■ **PROBLEM**: All of the data below is to be copied exactly.
===== GIVEN DATA
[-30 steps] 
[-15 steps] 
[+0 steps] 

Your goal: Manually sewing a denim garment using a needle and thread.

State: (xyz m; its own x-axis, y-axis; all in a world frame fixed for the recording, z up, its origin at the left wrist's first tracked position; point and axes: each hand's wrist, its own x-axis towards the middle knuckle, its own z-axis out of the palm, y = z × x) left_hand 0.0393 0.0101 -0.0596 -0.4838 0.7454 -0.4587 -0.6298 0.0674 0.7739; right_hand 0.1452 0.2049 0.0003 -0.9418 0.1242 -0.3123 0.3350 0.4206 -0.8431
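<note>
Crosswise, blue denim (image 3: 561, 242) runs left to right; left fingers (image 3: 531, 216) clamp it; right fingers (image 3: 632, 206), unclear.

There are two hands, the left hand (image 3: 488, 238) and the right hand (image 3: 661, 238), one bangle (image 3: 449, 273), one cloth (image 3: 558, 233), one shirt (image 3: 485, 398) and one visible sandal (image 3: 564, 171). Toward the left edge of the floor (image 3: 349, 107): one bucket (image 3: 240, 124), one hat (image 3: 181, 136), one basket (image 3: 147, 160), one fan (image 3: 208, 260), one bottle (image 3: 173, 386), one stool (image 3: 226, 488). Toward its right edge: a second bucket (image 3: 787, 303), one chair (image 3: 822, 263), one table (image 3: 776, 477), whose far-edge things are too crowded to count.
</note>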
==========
■ **RESPONSE TO THE TASK**:
[-30 steps] 
[-15 steps] 
[+0 steps] 

Your goal: Manually sewing a denim garment using a needle and thread.

State: (xyz m; its own x-axis, y-axis; all in a world frame fixed for the recording, z up, its origin at the left wrist's first tracked position; point and axes: each hand's wrist, its own x-axis towards the middle knuckle, its own z-axis out of the palm, y = z × x) left_hand 0.0393 0.0101 -0.0596 -0.4838 0.7454 -0.4587 -0.6298 0.0674 0.7739; right_hand 0.1452 0.2049 0.0003 -0.9418 0.1242 -0.3123 0.3350 0.4206 -0.8431
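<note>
Crosswise, blue denim (image 3: 561, 242) runs left to right; left fingers (image 3: 531, 216) clamp it; right fingers (image 3: 632, 206), unclear.

There are two hands, the left hand (image 3: 488, 238) and the right hand (image 3: 661, 238), one bangle (image 3: 449, 273), one cloth (image 3: 558, 233), one shirt (image 3: 485, 398) and one visible sandal (image 3: 564, 171). Toward the left edge of the floor (image 3: 349, 107): one bucket (image 3: 240, 124), one hat (image 3: 181, 136), one basket (image 3: 147, 160), one fan (image 3: 208, 260), one bottle (image 3: 173, 386), one stool (image 3: 226, 488). Toward its right edge: a second bucket (image 3: 787, 303), one chair (image 3: 822, 263), one table (image 3: 776, 477), whose far-edge things are too crowded to count.
</note>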

This concludes the output for the exercise.